Much of Flyover Country not having any Budget Crises

What is flyover country?  It’s that are area of the country liberals fly over when traveling between the West Coast, the Big Union Mid-West, New England and, of course, Washington D.C.  It’s that area in between.  The red states.  You see, liberals fly over the red states because they don’t like them.  Or Republicans.

Because America is a center-right nation, and the liberals have concentrated in the blue states, that has left most of ‘fly over’ country conservative.  And what do conservatives NOT like?  Big Government.  So liberals don’t go where they’ve not welcomed.  For Big Government is the heart and soul of liberalism.

So the red states don’t have Big Government.  They don’t have masses of government-dependent people.  And they don’t have large public sectors.  Or public sector union employees.  Which means they don’t have huge Big Government budgets.  Or budget crises.

The Public Sector Out Paces the Private Sector in the Blue States

But the blue states do.  Their Big Cities are packed with government-dependent people.  And they have a huge public sector to cater to these people.  And a public sector union that pays this public sector very well.  They have pay and benefit packages that are to die for.

Of course, a public sector doesn’t make anything.  They have no goods or services that they can sell in the free market.  They have but one source of income.  Taxes.  And when times are good, taxes are good.  But when times are poor, so are taxes.

Part of the liberal democrat’s strategy to remain in power is to get as many people as possible dependent on government.  This helps make Democrat voters (people who vote Democrat because they are afraid of losing their government benefits).  And justifies their huge government budgets.  So they keep adding people to the public dole.  And keep growing their budgets.  It’s a foolproof plan.  As long as the private sector grows along with the public sector.  So the private sector can keep paying the taxes to support the public sector.  And the privileged class.

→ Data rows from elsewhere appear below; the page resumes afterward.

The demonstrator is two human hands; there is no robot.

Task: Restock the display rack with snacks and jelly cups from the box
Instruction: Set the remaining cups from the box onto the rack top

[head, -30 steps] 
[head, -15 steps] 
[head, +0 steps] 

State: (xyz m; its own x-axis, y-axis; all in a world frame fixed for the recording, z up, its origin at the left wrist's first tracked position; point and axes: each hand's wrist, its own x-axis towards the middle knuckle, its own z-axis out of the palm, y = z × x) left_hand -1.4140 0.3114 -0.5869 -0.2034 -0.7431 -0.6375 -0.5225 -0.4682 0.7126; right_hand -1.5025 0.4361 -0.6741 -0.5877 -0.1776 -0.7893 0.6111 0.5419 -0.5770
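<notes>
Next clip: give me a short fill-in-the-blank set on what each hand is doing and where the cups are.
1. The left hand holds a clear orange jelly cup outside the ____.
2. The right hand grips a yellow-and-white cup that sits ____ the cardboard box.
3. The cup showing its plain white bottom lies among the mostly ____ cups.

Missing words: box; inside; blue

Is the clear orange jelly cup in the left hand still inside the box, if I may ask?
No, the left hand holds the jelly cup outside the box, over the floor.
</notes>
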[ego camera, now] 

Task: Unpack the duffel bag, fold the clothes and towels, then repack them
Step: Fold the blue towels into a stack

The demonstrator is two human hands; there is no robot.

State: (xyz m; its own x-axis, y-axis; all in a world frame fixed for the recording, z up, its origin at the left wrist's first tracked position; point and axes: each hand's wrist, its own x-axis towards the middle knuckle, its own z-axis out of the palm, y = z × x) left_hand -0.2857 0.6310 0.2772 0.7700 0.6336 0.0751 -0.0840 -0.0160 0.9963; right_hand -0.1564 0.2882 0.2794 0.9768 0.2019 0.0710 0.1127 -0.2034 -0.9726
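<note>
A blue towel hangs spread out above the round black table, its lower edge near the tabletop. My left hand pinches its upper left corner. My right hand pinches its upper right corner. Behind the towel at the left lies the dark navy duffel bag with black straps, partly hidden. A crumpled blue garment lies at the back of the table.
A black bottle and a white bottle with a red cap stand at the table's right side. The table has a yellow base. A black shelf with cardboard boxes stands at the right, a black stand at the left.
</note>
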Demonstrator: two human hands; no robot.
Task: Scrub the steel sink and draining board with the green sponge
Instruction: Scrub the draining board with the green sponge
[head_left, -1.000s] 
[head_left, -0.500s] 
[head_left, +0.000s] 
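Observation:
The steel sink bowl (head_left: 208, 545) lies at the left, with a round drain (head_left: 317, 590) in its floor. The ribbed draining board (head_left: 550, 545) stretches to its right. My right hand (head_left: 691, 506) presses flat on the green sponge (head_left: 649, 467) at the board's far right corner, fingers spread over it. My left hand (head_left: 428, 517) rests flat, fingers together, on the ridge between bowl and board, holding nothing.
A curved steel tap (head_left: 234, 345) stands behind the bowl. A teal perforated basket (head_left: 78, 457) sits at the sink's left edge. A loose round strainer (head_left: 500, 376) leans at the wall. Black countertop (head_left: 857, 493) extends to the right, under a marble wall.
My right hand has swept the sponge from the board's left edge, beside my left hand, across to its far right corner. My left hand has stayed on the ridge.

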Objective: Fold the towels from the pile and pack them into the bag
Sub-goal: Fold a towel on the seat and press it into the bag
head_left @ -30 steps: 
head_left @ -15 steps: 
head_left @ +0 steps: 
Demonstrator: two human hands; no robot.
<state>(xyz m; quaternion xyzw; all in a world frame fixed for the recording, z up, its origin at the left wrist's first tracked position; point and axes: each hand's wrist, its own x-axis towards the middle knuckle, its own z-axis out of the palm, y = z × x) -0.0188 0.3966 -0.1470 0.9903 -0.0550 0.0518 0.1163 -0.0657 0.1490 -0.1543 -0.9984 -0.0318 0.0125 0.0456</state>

Big Government – The Road to Bankruptcy

But it doesn’t always work.  When businesses fail they don’t have any income.  So they can’t pay any income taxes.  And when a business fails people lose their jobs.  And their incomes.  So they don’t pay any income taxes either.  But it doesn’t end there.  Without any income, they can’t buy anything in the free market.  So other businesses see their sales decline.  And have to lay off employees.  And these laid-off people can’t buy anything in the free market.  So more businesses see their sales decline.  And they lay off people.  And on and on it goes.  Where does it stop?  Usually in a bad recession.  Or even a great one.

You add all of this up and what do you get?  Big cities with growing budgets (and growing pension obligations).  And shrinking tax revenue to pay for it.  Costs exceed revenues.  Ergo, bankruptcy.

And some of the states with the most generous public sector pay and benefits are California, Illinois and New York.   Some of the bluest of blue states.  And coincidentally, these are the states facing some of the biggest budget crises.  Actually, it’s no coincidence.  It’s the ultimate consequence of Big Government.  Bankruptcy.